In fact, for the Hong Kong Government, real estate has always been one of the Hong Kong economic pillar industries. The property market continues to weaken and is not conducive to Hong Kong's economic development.During the 13 -year implementation of the stamp duty, the transaction in the Hong Kong residential market has shrunk severely, and the overall transaction volume is reduced by more than half.Some people have made rough estimates that the Hong Kong government receives less printed taxes and related taxes each year, reaching 15 billion Hong Kong dollars (S $ 2.6 billion), and has reduced taxes of more than 180 billion Hong Kong dollars in 12 years.
In recent years, the Hong Kong government's fiscal deficits have been severe, and the storage house savings have become less and less.Once the official "withdrawal" or "reducing spicy" will undoubtedly stimulate more property transactions and help increase the income of the warehouse to cope with the continuous rise in government expenses in the future.

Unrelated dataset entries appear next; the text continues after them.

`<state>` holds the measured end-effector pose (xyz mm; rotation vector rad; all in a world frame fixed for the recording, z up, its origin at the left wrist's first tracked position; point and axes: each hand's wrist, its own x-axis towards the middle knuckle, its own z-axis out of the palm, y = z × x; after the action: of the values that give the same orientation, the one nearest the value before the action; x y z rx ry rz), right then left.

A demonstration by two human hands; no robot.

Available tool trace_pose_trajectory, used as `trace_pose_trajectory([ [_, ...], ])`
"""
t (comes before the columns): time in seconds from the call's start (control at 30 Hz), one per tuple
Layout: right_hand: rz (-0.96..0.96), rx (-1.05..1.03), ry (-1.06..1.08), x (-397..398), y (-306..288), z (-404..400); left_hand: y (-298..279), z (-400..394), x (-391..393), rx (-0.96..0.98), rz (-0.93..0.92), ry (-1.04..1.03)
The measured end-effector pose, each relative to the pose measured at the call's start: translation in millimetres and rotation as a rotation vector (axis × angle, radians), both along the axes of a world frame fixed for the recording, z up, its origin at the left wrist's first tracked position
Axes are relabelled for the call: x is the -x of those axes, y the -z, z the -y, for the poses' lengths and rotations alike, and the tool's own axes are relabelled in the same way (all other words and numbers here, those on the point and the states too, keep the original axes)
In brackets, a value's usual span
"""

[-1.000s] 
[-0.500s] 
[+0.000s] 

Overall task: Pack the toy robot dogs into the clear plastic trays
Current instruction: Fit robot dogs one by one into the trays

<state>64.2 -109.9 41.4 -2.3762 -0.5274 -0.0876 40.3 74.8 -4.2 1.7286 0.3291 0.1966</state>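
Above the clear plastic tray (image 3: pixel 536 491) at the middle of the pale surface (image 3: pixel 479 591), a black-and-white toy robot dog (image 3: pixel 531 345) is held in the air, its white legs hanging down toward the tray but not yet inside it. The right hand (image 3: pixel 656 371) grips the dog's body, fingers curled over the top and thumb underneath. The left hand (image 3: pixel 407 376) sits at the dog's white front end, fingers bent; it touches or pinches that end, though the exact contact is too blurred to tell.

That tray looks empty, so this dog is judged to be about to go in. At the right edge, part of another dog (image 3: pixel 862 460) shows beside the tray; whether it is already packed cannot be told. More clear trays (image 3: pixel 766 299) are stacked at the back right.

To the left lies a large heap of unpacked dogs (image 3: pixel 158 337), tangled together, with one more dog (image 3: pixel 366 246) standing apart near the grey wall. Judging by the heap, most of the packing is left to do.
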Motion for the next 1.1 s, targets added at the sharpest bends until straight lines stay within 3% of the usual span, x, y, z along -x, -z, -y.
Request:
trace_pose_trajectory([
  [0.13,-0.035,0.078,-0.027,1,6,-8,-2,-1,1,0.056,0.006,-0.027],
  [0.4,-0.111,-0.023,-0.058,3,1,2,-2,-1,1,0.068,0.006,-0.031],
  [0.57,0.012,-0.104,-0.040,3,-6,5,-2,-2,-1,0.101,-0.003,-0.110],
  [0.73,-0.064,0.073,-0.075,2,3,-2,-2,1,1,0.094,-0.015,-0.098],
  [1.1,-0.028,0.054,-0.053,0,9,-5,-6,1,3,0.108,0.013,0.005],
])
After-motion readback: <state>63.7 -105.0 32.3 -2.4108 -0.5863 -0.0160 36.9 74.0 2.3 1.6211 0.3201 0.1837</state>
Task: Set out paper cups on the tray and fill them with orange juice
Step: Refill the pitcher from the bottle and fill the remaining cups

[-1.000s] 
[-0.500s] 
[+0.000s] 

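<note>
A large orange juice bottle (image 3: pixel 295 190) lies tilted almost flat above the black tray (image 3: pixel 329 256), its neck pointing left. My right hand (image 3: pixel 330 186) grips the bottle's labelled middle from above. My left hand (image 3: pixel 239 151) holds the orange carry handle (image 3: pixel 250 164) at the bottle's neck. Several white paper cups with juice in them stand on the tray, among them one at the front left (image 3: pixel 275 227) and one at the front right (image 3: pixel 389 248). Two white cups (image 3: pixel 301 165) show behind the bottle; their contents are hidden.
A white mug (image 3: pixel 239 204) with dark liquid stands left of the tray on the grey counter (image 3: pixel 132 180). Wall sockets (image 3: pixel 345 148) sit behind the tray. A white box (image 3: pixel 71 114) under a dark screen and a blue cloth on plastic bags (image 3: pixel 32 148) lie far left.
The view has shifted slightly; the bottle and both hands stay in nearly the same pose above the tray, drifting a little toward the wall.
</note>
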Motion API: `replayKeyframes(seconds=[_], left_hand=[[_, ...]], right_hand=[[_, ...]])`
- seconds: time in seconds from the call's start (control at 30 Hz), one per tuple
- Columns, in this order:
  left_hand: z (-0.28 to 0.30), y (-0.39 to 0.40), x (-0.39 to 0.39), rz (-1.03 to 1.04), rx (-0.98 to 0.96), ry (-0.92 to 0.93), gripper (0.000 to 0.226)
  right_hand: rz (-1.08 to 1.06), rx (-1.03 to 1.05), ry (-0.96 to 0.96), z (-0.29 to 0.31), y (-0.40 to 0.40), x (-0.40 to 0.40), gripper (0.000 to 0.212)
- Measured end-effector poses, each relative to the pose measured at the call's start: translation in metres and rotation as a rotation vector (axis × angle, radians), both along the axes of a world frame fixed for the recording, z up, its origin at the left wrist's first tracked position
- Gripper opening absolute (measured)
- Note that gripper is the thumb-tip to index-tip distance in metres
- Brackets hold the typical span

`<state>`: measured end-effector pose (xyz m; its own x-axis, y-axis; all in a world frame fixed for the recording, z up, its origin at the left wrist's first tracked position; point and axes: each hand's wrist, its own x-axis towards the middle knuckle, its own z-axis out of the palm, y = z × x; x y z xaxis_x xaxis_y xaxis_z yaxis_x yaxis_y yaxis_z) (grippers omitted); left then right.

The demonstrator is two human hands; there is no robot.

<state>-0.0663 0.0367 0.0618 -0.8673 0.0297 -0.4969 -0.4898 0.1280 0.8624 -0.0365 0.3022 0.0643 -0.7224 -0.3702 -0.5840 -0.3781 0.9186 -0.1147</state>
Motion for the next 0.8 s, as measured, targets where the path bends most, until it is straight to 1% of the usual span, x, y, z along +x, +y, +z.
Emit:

But from another perspective, most of the currently requesting "spicy" is the real estate developer, the real estate industry, and the owner.To some extent, they are "For Hong Kong people who are still unreasonable, the property prices are still high. They all hope that the stamp duty of residential properties can be maintained to curb the rebound of property prices.
In fact, looking at the data, today's property prices in Hong Kong have not fallen sharply, and they are still expensive worldwide.Earlier data released by international research institutions showed that Hong Kong has won the most difficult real estate market in the world for 11 consecutive years.It can be said that Hong Kong property prices still exceed the burden of most Hong Kong people, and this basic pattern has not changed so far.Once the Hong Kong government rashly announces "reduction", it will only cause grass -roots citizens to dissatters.
This also puts the Hong Kong government in a dilemma.On the one hand, "reduction" can indeed eliminate unreasonable phenomena caused by overly suppression of the property market in the past 10 years.However, on the other hand, the official suddenly adjusted the property market policy. I am afraid that the market will make an error interpretation. It is determined that the property prices will not fall again, and the sale at the same time is dead.How to soft landing in the Hong Kong property market is testing the political wisdom of the Hong Kong government.